Я сел в первом ряду, рядом с Грауэрхольцем.
Позади меня публика размещалась в плюшевых креслах.
Голов набралось несколько тысяч.
Тут были ковбои и домохозяйки, академики и миллионеры, фермеры и нью-йоркские снобы, японские туристы и рок-музыканты, чернокожие и индейцы, королевы красоты и злоупотреблявшие косметикой старухи, хасиды и баптисты, студенты и стриптизёрши, журналисты и парочка знаменитых боксёров, группа Pixies в полном составе и культуристы, селебрити и маргиналы, анархисты из Орегона и собаководы с Аляски, рэпер Эминем и пара безногих вьетнамских ветеранов, продавцы хот-догов и главы корпораций, феминистки и астронавты, астрофизики и сотрудники Пентагона, художники Эд Рушей, Ричард Принс и Джордж Кондо, профессора из Гарварда и голливудские кинозвёзды: Ким Бейсингер, Майкл Китон, Ричард Гир, Ума Турман, Дэнни Де Вито и Кевин Спейси.
Рядом со мной приземлился Брюс Уиллис.
– Hi! – сказал он. – How do you do, buddy?
Я ответил:
– Живу, чтобы исчезнуть.
Он заморгал и отвернулся.
Все ждали выхода Берроуза – моего дорогого американского друга.
Я, конечно, немного гордился.
Всё-таки мы приехали сюда в одном пикапе, а потом справляли нужду в одном клозете.
5
И вот он появился на сцене.
Уильям Сьюард Берроуз собственной персоной.
Старикан держался очень прямо.
И выглядел браво.
Он принадлежал к той счастливой породе людей, которые не дурнеют, не расплываются с годами, а затвердевают, как кость, и источают лучистость харизмы.
Он был одет в светло-серый костюм, подаренный ему отелем, а на голове его красовалась серая фетровая шляпа с загнутыми вверх полями.
Этот головной убор смахивал на ковбойский, но был ещё лучше.
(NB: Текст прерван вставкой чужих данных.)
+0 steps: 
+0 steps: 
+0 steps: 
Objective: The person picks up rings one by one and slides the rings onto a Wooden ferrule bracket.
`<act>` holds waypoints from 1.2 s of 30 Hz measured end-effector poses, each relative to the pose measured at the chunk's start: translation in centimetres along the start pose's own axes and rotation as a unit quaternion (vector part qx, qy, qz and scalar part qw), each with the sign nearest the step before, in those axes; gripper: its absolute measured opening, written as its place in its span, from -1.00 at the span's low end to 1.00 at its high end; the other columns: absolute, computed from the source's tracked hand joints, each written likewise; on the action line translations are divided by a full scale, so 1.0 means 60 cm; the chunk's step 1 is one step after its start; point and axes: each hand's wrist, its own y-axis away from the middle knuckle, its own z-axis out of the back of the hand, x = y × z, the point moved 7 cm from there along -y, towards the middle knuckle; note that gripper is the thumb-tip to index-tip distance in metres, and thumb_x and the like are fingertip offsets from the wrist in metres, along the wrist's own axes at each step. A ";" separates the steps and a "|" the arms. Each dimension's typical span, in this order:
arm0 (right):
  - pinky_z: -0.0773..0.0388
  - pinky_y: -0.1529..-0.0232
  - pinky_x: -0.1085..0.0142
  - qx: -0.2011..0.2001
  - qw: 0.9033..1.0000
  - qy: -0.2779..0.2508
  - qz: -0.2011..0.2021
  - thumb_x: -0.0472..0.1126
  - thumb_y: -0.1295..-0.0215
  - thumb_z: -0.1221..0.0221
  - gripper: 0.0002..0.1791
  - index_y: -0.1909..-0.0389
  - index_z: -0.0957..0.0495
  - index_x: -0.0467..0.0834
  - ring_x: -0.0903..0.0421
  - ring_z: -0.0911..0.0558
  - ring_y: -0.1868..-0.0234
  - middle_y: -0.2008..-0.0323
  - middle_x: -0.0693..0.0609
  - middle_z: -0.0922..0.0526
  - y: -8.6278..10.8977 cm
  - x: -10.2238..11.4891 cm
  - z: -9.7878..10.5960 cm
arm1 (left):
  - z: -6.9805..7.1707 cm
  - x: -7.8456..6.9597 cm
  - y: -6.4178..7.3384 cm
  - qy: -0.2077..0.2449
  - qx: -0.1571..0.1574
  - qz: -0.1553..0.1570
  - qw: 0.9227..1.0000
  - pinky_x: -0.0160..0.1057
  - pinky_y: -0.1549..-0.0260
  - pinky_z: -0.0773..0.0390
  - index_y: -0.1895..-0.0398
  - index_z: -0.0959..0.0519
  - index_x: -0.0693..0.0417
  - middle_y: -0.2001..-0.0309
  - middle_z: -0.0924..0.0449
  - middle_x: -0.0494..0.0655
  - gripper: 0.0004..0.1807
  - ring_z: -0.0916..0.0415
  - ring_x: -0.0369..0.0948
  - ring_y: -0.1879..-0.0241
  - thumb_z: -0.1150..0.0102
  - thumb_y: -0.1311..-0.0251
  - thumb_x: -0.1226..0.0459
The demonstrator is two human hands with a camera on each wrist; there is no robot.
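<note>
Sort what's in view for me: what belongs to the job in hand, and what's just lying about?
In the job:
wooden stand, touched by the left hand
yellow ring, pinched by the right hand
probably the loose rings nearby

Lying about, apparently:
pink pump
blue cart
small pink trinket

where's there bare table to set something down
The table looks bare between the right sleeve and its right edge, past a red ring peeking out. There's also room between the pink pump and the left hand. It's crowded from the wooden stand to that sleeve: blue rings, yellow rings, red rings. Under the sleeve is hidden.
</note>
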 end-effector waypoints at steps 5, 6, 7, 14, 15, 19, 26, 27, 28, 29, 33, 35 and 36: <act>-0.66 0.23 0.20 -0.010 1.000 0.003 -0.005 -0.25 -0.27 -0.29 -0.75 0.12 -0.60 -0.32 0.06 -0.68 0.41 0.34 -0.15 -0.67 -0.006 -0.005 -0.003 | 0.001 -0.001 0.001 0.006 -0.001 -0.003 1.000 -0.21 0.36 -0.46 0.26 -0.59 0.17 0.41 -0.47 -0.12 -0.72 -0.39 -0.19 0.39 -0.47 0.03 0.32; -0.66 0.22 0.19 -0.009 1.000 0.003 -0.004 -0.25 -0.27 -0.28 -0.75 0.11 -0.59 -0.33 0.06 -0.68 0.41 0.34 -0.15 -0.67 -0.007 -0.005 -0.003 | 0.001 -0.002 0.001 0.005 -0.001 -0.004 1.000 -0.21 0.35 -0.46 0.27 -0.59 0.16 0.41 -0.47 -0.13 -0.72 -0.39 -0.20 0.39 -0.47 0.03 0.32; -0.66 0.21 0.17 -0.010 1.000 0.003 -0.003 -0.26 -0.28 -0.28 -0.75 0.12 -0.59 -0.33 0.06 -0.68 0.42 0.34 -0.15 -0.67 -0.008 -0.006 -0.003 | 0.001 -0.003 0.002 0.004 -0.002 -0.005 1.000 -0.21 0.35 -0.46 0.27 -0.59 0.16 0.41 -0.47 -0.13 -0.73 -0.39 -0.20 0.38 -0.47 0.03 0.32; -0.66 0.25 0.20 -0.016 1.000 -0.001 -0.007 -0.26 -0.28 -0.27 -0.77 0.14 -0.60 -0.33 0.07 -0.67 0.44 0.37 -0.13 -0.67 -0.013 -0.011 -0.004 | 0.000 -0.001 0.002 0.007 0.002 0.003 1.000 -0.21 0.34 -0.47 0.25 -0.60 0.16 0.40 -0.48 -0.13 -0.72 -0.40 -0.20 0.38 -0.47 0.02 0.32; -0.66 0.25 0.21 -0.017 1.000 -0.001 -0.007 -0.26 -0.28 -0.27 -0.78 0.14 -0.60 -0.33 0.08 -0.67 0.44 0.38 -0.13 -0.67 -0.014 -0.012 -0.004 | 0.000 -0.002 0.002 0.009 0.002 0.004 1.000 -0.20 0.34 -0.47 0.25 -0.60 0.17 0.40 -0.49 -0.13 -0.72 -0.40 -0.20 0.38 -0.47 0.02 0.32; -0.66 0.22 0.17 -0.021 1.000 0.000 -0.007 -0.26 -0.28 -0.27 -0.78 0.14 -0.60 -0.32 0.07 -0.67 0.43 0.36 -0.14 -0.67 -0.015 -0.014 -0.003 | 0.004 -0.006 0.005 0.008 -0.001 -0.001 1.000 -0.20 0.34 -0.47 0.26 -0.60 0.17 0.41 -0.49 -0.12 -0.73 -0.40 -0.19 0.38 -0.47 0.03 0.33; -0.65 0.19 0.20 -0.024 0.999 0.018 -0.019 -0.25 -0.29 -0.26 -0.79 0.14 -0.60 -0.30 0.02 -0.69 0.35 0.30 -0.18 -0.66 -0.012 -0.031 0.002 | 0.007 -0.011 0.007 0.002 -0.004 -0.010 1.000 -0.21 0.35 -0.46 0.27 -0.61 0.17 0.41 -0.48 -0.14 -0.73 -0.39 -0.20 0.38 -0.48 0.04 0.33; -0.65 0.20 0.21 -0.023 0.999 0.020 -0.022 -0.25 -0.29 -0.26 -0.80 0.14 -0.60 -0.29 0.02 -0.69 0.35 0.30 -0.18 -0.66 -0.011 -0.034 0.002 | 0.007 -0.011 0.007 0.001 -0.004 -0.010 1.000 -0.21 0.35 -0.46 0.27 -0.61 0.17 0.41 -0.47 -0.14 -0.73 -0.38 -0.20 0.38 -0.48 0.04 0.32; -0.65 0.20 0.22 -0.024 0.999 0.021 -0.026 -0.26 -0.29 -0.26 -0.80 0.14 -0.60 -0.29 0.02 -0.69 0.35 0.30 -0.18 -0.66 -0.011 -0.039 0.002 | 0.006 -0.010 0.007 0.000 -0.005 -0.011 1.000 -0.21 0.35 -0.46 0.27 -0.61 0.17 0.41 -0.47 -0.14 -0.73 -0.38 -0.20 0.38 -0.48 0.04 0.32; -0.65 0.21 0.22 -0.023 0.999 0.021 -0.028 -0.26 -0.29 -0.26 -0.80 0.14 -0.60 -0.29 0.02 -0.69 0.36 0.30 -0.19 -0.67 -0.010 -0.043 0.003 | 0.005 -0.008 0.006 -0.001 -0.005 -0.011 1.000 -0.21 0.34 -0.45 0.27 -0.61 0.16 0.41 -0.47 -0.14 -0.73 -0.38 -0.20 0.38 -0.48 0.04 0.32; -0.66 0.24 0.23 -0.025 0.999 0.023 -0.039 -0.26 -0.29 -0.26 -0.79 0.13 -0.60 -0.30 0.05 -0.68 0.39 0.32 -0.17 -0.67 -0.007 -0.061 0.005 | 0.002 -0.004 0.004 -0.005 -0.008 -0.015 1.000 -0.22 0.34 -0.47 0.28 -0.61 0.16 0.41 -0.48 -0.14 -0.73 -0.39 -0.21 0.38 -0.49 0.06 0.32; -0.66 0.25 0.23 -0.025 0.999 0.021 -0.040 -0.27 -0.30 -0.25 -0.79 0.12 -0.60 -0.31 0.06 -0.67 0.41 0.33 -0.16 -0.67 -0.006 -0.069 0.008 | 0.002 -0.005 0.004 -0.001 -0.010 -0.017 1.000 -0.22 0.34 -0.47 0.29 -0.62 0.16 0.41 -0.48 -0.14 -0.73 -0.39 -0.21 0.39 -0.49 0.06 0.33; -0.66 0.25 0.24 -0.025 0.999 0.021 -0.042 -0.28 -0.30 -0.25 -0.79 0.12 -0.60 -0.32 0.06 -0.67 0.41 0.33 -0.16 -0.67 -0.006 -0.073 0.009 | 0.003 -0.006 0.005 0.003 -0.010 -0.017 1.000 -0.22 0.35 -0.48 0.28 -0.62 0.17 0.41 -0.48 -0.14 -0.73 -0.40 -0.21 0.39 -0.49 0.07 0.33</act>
В руке он держал драгоценную трость, сделанную искусным резчиком то ли в Мавритании, то ли в Марокко.
Американский гений!
6
Он снял шляпу и обнажил благородный череп.
С некоторым недоумением оглядел он публику и скривил губы.
На его лице промелькнуло нечто вроде презрения или досады.
Казалось, он шепчет: «Fuck you… Fuck off…»
Но, возможно, мне это только показалось.
К нему подскочил распорядитель и что-то шепнул на ухо.